Please transcribe exactly, and only, the lines of the data below between the line holding "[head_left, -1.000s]" and the line holding "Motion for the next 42", inclusive.

_Available data_:
***

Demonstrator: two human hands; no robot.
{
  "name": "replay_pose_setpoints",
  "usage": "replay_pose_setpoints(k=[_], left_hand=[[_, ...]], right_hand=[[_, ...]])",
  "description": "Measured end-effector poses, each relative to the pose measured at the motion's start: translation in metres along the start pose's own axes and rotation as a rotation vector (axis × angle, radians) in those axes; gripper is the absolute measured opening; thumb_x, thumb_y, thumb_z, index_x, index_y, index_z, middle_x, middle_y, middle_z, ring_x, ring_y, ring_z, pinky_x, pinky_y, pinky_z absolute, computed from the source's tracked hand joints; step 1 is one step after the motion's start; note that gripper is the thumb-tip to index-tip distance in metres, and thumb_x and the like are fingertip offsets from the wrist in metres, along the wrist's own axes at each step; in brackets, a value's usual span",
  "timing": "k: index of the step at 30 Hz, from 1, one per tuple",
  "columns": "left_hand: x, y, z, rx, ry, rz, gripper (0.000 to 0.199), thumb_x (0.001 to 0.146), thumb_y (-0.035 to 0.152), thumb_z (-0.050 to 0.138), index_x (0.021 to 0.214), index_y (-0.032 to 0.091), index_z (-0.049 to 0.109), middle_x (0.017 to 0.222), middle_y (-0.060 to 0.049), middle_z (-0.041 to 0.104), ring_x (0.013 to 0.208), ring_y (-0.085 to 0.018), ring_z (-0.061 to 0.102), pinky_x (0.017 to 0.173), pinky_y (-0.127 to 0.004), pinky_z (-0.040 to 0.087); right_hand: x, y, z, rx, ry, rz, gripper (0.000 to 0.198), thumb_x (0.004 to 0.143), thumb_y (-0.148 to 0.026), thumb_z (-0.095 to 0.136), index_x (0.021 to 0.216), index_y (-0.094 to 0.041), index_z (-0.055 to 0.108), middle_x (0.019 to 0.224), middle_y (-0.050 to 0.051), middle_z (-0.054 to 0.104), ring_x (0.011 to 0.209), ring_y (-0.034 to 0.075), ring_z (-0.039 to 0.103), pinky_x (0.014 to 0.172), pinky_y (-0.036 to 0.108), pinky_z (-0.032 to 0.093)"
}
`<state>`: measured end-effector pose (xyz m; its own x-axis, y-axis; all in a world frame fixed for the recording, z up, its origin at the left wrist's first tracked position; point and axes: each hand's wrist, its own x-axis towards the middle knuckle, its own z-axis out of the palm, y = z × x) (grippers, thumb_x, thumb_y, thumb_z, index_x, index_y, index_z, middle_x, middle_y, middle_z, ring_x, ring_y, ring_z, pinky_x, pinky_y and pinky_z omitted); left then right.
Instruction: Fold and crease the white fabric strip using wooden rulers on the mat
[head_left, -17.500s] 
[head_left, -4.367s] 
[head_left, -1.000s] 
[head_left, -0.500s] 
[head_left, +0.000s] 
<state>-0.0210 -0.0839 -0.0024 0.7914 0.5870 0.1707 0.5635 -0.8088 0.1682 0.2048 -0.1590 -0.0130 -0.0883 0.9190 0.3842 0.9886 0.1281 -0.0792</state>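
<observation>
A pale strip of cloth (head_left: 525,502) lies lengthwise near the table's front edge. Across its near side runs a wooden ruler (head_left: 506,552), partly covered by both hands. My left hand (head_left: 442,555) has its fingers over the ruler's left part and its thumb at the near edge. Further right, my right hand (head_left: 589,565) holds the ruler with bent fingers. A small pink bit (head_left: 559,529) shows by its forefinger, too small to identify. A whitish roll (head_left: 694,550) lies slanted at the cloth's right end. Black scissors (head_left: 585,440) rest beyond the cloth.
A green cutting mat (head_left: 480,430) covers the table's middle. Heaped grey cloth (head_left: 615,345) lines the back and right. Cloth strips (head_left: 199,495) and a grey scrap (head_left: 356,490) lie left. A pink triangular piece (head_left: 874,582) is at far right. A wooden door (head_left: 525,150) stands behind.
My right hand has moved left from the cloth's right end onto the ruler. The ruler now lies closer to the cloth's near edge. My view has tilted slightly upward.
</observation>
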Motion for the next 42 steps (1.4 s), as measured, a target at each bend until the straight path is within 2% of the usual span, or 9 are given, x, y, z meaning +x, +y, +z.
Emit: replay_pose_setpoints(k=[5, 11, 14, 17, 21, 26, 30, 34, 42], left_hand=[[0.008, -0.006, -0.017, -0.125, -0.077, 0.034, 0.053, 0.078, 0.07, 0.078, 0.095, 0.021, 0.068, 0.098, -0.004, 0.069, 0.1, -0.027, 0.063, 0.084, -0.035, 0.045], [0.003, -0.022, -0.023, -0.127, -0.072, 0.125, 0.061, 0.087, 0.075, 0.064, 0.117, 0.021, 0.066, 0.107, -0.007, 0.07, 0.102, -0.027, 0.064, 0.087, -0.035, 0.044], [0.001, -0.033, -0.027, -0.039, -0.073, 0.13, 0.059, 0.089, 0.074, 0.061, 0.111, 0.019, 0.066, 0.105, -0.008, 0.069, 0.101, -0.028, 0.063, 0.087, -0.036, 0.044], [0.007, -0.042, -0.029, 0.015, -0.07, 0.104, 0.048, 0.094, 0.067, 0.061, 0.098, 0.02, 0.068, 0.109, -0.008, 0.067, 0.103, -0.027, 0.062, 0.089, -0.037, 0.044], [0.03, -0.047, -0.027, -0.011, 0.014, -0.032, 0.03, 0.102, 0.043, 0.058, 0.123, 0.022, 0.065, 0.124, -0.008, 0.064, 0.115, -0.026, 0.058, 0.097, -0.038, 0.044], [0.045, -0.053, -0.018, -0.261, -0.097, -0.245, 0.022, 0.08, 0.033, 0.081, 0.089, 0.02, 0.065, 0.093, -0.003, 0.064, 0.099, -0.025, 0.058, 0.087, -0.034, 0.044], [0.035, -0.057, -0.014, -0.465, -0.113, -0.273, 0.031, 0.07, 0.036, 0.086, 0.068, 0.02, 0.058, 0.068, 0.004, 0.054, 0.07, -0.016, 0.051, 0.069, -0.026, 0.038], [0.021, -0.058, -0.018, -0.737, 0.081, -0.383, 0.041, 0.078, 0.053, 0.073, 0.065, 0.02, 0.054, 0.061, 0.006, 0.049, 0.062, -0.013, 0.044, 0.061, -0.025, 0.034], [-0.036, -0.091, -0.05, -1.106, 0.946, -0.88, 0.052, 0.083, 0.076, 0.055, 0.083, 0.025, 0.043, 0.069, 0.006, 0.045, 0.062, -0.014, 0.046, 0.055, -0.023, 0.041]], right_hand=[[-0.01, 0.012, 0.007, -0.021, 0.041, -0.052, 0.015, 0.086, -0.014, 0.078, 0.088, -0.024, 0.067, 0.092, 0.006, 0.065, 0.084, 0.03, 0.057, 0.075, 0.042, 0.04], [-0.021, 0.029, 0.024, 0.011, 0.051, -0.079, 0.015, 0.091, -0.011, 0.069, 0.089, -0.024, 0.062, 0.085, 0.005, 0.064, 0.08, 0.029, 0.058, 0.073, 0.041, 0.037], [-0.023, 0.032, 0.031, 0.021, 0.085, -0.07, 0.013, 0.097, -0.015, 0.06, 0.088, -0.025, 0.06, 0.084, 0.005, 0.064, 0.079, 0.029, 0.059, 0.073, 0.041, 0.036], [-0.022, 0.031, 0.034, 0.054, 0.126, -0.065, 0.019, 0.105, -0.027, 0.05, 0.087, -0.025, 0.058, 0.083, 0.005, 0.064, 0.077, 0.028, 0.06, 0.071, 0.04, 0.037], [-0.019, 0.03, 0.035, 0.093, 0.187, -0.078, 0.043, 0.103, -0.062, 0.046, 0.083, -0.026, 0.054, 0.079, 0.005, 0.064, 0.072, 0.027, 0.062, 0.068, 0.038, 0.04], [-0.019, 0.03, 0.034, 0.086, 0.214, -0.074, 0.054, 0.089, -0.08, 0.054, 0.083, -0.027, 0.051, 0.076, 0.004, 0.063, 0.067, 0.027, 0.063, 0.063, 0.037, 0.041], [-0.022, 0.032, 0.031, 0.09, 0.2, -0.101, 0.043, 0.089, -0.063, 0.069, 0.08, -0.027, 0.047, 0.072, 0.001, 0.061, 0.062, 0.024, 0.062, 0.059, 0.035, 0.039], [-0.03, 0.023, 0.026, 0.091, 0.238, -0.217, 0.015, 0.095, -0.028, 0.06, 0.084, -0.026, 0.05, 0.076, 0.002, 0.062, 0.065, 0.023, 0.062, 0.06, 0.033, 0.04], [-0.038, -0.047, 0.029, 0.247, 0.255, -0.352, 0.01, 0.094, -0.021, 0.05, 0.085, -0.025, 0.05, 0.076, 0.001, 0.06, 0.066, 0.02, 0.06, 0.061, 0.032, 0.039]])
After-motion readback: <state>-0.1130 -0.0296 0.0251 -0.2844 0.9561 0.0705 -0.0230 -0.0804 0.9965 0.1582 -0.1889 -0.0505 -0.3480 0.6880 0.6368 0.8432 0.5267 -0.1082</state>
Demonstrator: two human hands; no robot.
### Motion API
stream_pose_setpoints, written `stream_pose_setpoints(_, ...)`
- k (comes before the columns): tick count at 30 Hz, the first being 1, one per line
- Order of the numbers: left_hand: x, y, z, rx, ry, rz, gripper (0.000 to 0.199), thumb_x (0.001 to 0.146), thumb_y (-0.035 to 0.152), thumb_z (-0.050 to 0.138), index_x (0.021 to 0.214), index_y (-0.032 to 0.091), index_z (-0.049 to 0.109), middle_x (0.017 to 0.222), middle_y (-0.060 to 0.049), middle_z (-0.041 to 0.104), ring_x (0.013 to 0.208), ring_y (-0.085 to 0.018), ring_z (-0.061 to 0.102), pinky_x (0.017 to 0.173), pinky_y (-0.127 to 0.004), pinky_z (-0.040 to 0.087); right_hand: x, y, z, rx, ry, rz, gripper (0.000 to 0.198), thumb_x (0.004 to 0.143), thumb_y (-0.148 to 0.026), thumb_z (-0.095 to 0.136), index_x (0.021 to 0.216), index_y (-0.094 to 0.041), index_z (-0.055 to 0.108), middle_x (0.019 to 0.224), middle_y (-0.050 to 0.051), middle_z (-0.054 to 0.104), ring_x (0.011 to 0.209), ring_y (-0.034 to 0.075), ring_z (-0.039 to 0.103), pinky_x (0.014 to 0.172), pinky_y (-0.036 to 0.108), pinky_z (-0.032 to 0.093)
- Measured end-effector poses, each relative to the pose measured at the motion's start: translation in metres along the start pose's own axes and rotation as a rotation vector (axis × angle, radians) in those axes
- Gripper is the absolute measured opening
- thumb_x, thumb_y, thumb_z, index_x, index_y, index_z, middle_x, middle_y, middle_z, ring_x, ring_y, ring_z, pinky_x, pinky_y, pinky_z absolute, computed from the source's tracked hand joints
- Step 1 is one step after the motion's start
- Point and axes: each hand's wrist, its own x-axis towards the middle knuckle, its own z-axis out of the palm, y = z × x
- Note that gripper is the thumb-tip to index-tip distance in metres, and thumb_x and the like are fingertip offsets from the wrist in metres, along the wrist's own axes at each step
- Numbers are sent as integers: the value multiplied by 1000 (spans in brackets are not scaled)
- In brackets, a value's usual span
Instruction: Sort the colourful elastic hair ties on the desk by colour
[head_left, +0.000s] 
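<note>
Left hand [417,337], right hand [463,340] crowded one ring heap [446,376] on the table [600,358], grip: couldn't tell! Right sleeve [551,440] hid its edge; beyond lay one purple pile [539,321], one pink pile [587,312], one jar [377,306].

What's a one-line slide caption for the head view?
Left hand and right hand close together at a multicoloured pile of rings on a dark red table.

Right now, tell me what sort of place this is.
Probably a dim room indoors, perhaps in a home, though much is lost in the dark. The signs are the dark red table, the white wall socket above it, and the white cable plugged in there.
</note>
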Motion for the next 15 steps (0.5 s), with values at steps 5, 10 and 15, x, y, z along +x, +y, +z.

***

_Answer to this task_:
[head_left, -1.000s] 
[head_left, -0.500s] 
[head_left, +0.000s] 
<state>-0.0210 -0.0839 -0.0024 0.7914 0.5870 0.1707 0.5635 -0.8088 0.1682 0.2048 -0.1590 -0.0130 -0.0883 0.9190 0.3842 0.9886 0.1281 -0.0792</state>
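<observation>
A pale strip of cloth (head_left: 525,502) lies lengthwise near the table's front edge. Across its near side runs a wooden ruler (head_left: 506,552), partly covered by both hands. My left hand (head_left: 442,555) has its fingers over the ruler's left part and its thumb at the near edge. Further right, my right hand (head_left: 589,565) holds the ruler with bent fingers. A small pink bit (head_left: 559,529) shows by its forefinger, too small to identify. A whitish roll (head_left: 694,550) lies slanted at the cloth's right end. Black scissors (head_left: 585,440) rest beyond the cloth.
A green cutting mat (head_left: 480,430) covers the table's middle. Heaped grey cloth (head_left: 615,345) lines the back and right. Cloth strips (head_left: 199,495) and a grey scrap (head_left: 356,490) lie left. A pink triangular piece (head_left: 874,582) is at far right. A wooden door (head_left: 525,150) stands behind.
My right hand has moved left from the cloth's right end onto the ruler. The ruler now lies closer to the cloth's near edge. My view has tilted slightly upward.
</observation>
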Motion for the next 42 steps (1.4 s), as measured, a target at each bend until the straight path is within 2% of the usual span, or 9 are given, x, y, z meaning +x, +y, +z.

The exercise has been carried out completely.